▶ [Task goal] Output all of the lines below exactly, and leave out each image.
• • • •
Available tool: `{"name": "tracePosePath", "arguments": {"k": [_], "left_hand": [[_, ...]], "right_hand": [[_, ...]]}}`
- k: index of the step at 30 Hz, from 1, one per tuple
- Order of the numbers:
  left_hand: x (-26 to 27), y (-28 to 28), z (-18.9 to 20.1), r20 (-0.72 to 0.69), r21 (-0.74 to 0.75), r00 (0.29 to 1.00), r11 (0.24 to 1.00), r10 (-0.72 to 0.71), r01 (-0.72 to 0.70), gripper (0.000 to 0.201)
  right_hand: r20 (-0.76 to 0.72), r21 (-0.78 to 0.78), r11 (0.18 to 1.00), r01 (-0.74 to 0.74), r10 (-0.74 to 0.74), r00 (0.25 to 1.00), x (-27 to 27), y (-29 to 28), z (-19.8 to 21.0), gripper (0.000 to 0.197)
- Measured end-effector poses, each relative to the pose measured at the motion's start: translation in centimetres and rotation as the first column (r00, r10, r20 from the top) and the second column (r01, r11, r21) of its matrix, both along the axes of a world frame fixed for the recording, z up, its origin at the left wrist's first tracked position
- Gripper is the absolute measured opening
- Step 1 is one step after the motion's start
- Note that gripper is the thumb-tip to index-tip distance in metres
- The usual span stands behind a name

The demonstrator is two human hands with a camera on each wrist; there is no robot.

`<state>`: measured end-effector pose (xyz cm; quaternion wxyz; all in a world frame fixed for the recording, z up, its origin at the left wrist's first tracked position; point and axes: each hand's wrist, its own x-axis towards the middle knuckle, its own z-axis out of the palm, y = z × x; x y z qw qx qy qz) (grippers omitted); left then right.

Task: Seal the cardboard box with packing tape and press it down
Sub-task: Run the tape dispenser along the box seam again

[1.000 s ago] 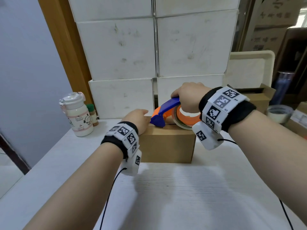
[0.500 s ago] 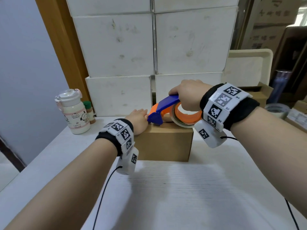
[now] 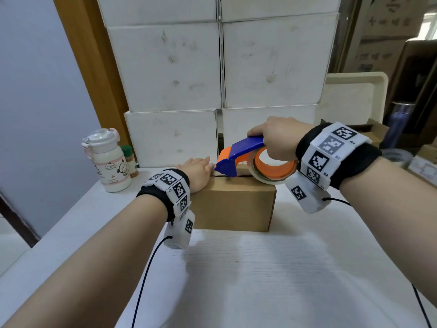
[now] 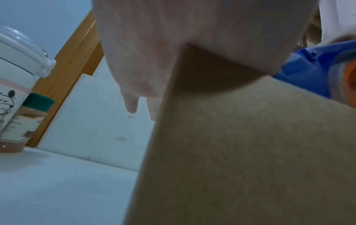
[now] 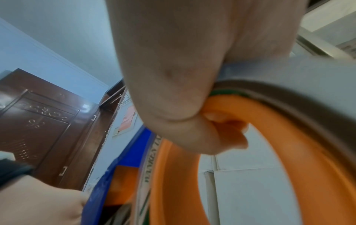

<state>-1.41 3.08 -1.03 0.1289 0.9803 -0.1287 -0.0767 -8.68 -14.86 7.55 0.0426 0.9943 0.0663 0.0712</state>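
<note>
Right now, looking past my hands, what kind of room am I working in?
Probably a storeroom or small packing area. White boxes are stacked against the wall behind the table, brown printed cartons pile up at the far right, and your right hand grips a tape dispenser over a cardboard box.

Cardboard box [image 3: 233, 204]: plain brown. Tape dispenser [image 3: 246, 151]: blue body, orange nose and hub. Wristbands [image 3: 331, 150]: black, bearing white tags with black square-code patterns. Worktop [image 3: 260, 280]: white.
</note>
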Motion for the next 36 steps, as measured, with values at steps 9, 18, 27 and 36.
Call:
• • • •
▶ [Written answer]
Available tool: `{"name": "tracePosePath", "arguments": {"k": [_], "left_hand": [[_, ...]], "right_hand": [[_, ...]]}}`
- k: index of the step at 30 Hz, from 1, one per tuple
- Order of the numbers:
  left_hand: x (-26 to 27), y (-28 to 28), z (-18.9 to 20.1), r20 (-0.72 to 0.69), r21 (-0.74 to 0.75), r00 (0.29 to 1.00), r11 (0.24 to 1.00), r10 (-0.72 to 0.71), r01 (-0.72 to 0.70), gripper (0.000 to 0.201)
  right_hand: r20 (-0.76 to 0.72), r21 (-0.78 to 0.78), r11 (0.18 to 1.00), r01 (-0.74 to 0.74), r10 (-0.74 to 0.74), r00 (0.25 to 1.00), x (-27 to 27), y (-29 to 28), z (-19.8 to 21.0), gripper (0.000 to 0.197)
- Measured end-effector poses, each relative to the pose measured at the motion's start: translation in centimetres and rotation as the first column (r00, r10, r20 from the top) and the second column (r01, r11, r21) of its matrix, both along the axes of a world frame fixed for the recording, z up, its origin at the left wrist's first tracked position
- Gripper is the absolute measured opening
- Step 1 is one step after the motion's start
- Note that gripper is the thumb-tip to index-tip distance in metres
- The usual span stands behind a name

The demonstrator is two human hands with a camera on each wrist; there is no robot.

`<state>`: measured end-effector pose (xyz cm; quaternion wxyz; all in a world frame fixed for the recording, z up, its origin at the left wrist's first tracked position; point and axes: each hand's wrist, its own x-axis towards the middle knuckle, its own z-axis out of the palm, y = z × x; x y z qw qx qy qz) (grippers omitted); left then right.

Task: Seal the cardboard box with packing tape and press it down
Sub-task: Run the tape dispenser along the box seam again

[1.000 s ago] 
[0.500 s ago] 
[now] 
[now] 
[now] 

<state>-1.41 3.08 -1.03 0.1289 0.9803 -0.1287 -0.0767 -8.68 -14.86 7.55 0.0426 0.9943 0.0663 0.0712</state>
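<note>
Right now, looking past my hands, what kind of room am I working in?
Probably a storeroom or small packing area. White boxes are stacked against the wall behind the table, brown printed cartons pile up at the far right, and your right hand grips a tape dispenser over a cardboard box.

Cardboard box [image 3: 233, 204]: plain brown. Tape dispenser [image 3: 246, 151]: blue body, orange nose and hub. Wristbands [image 3: 331, 150]: black, bearing white tags with black square-code patterns. Worktop [image 3: 260, 280]: white.
</note>
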Motion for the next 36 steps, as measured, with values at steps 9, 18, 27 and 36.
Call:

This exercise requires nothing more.